We all have our approaches to that, you know? Individual reconciliation with the Almighty by means of repentance and confession can be useful. Got a minute?
Anyway, last Friday was one of the ones with special significance, and it looks like this one was performed with violent moderation. That is to say, kinetic weapons were not randomly distributed for terror but warning. They were directed with precision against the specific sites used to prepare the hundreds of ballistic weapons used on Israel around Yom Kippur.
The Israeli attack occurred in three major waves, with the second and third waves targeting Iranian drone and missile production sites, with over 20 individual aim-points in missile factories and other sites near Tehran and western Iran early on Saturday.
Israel’s Bomb Damage Assessment (BDA) Team was different than the ones we had been on in the Pentagon. The one for public release this morning was based on change from the old two-person. control system for the products of the orbiting national security imagery satellites.
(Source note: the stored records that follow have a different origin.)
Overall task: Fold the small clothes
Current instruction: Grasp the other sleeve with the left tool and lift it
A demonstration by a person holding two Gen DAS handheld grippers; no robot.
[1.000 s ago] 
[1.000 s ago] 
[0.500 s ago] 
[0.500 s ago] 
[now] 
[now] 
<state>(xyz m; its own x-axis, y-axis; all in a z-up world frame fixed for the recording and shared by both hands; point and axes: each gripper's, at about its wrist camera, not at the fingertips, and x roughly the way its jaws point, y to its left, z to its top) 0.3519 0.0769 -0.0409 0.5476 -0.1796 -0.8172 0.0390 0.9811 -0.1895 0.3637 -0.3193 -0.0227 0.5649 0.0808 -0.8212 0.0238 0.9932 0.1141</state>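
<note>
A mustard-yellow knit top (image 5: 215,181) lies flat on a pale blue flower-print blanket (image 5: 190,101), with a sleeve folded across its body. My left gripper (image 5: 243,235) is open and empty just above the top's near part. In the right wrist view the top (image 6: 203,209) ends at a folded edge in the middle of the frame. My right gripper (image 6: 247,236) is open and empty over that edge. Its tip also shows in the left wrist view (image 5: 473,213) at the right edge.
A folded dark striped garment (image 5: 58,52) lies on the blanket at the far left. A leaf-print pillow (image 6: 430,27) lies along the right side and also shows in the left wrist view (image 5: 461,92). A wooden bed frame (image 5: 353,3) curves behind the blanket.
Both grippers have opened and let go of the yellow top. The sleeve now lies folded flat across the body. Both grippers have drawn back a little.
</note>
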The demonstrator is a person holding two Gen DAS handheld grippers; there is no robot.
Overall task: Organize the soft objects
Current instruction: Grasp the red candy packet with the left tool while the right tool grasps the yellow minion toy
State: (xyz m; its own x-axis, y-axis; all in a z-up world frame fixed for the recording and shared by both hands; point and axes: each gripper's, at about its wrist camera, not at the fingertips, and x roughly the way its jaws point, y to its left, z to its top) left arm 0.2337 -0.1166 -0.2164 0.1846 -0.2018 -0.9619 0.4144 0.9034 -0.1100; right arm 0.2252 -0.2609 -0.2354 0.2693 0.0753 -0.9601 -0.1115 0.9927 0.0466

These were based on commercial imagery available on the web. It was sone by former UN weapon’s inspector David Albright and Decker Eveleth, a Center for Naval Analysis researcher. We think that is his picture, but it could just be the smile we liked for a morning like this.
Their separate reviews indicate primary targets were Parchin and Khojir. Parchin is where rocket fuel mixing was conducted while Kohjir performed missile production and integration immediately adjacent to Iran’s central government operating locations.
Mr. Eveleth said the Israeli strikes may have “significantly hampered Iran’s ability to mass produce missiles. Not mentioned in their reporting was the status of the operational S-300 air defense missiles. The Iranians had at least four batteries of the mobile rockets, providing relatively comprehensive defensive capability which has now been degraded in capability, permitting flexibility to the Israelis in the next attack.
So, DeMille is letting the Sunday edition be short and light on the wry irony. We have adopted his wide guidance with the confession that this complex and violent event was limited and pointed in messaging.
We don’t know if it means Israel is warning Tehran that the next strike may not be on specific military sites. Maybe instead on the coffee table at which some are sitting right then.
How does that fit with the eight days to the end of election lunacy? Splash had a note on the screen about that, but the device was out of juice. With some added verve from the USB we may be able to figure it out before we hit the one-week mark to repent participation in this whole adventure!